Previous research has extensively documented the detrimental effects of either drought or Pb stress on various tree species, such as Platanus orientalis under water deficit (Akhbarfar et al. 2023) and Theobroma cacao under Pb contamination (Apraez Muñoz et al. 2021). However, in urban environments, trees are frequently exposed to multiple concurrent stresses, yet studies investigating their combined effects—particularly drought and Pb toxicity—remain limited (Zhang et al. 2023; Kumar et al. 2024). Moreover, comparative analyses of the physiological and biochemical resilience mechanisms between evergreen and deciduous functional groups under such dual-stress conditions are scarce.

This study provides a novel, holistic assessment of the physiological and biochemical responses of two deciduous species (P. orientalis and Fraxinus excelsior) and two evergreen species (Cupressus sempervirens and Pinus nigra) to combined drought and Pb stresses. Unlike most prior research focusing on single stressors, this work systematically examines their interaction under controlled open-field conditions, simulating real-world urban scenarios where water scarcity and soil contamination co-occur. The research identifies species-specific tolerance thresholds, phytoremediation potential, and adaptive strategies, offering a refined framework for selecting urban tree species based on resilience to multiple abiotic stresses.
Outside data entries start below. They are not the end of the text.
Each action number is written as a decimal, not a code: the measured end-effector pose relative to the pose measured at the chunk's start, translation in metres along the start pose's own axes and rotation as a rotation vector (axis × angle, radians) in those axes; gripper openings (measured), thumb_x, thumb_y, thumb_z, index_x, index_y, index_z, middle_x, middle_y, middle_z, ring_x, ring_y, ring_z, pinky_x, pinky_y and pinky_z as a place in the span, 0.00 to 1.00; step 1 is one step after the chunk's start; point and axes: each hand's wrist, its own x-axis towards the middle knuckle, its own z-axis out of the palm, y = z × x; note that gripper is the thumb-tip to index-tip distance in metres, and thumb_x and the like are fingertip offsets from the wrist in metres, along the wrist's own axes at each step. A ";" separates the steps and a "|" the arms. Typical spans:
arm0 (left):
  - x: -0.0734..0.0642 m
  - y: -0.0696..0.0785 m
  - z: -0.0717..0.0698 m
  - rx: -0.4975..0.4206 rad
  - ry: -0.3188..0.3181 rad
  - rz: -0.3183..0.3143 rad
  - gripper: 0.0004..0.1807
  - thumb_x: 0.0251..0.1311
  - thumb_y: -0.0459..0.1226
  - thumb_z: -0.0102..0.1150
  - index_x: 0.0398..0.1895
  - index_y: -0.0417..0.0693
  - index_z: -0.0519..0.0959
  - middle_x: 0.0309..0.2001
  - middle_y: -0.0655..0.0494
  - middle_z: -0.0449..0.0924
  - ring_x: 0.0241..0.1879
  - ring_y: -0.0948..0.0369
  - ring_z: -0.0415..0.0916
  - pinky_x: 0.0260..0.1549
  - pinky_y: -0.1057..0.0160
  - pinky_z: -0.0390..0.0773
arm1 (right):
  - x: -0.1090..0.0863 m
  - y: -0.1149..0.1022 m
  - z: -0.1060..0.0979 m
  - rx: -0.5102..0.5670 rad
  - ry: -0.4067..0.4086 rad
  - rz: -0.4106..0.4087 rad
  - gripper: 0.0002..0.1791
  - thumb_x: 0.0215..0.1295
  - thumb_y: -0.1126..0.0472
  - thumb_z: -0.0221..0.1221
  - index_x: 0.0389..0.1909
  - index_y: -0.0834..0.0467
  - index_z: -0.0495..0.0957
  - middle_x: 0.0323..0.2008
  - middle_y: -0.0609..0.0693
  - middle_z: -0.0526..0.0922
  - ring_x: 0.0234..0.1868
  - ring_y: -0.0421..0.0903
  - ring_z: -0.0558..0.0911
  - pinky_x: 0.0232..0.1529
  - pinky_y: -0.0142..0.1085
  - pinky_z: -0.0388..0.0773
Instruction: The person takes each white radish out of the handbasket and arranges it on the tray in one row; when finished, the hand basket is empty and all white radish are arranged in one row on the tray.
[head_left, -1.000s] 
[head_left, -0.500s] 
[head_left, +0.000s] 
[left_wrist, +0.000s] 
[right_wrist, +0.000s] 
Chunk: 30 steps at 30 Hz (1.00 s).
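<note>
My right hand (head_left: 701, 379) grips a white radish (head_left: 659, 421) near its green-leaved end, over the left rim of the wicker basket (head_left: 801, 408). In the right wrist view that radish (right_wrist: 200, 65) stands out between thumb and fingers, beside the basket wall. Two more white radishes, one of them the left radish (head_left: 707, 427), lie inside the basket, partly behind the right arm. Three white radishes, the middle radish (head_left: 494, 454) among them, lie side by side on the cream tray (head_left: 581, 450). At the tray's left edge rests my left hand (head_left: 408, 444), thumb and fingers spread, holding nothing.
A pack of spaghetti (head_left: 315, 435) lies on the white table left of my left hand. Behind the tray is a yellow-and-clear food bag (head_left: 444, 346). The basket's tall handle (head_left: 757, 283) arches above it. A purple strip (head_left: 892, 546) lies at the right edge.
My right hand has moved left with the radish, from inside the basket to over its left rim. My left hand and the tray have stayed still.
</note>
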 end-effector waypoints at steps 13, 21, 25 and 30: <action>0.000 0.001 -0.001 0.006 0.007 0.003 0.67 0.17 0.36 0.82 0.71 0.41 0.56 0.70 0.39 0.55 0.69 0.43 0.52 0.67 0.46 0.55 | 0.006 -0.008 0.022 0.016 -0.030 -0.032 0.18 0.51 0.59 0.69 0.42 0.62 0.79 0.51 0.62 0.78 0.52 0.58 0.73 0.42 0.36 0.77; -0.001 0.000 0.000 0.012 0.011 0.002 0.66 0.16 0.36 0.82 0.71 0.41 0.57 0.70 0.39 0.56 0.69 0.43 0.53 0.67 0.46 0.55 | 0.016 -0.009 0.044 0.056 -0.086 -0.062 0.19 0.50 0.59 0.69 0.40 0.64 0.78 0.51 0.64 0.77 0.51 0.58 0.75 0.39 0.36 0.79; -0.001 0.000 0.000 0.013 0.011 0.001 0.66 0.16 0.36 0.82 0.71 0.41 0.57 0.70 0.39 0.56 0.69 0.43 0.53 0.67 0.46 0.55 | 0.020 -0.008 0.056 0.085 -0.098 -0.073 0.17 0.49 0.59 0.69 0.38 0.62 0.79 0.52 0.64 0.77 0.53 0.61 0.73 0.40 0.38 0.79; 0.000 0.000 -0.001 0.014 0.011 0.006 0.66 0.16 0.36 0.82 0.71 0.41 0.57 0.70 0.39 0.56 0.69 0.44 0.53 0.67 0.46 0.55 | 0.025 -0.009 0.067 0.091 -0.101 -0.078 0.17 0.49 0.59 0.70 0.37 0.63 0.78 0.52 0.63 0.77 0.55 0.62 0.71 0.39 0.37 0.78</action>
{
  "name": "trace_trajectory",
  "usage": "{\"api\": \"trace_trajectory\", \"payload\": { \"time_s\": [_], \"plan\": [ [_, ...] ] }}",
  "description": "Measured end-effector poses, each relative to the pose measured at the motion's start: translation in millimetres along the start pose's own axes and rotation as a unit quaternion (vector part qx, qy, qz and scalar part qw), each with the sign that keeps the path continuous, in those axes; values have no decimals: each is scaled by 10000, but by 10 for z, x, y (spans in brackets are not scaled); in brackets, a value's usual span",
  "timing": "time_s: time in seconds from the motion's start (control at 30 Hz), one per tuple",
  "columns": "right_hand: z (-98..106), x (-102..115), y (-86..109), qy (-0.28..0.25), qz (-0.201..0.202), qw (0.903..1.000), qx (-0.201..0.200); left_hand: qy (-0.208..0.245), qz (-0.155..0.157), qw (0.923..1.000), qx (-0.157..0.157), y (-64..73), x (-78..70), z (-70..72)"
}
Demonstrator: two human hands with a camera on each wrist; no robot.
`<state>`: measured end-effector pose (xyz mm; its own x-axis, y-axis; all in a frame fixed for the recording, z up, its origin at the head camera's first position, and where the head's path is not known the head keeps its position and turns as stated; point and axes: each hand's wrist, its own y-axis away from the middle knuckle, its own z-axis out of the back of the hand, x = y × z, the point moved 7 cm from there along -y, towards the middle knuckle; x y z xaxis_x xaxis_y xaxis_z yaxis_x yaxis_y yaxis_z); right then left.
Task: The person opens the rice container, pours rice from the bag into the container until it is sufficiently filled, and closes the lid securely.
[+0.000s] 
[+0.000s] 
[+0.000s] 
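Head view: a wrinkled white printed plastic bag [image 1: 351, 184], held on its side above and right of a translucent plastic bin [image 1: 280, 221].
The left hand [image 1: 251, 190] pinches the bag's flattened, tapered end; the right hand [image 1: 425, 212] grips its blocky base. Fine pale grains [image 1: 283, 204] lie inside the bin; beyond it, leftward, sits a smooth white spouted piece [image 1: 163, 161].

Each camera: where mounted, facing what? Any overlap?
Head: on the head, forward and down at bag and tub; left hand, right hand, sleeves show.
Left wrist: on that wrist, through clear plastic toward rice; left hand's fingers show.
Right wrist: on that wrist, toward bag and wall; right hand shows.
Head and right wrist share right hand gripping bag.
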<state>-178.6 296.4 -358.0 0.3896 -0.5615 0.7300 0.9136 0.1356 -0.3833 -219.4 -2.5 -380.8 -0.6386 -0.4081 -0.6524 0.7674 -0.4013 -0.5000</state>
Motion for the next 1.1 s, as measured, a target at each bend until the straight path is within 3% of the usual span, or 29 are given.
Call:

These findings deliver actionable insights for urban planners, landscape managers, and environmental policymakers to optimize green infrastructure in regions facing simultaneous challenges of heavy metal pollution and water limitation.

MATERIALS AND METHODS

Experimental Design and Growth Conditions

A factorial experiment was conducted using a completely randomized design (CRD) with three replicates for each treatment in 2023.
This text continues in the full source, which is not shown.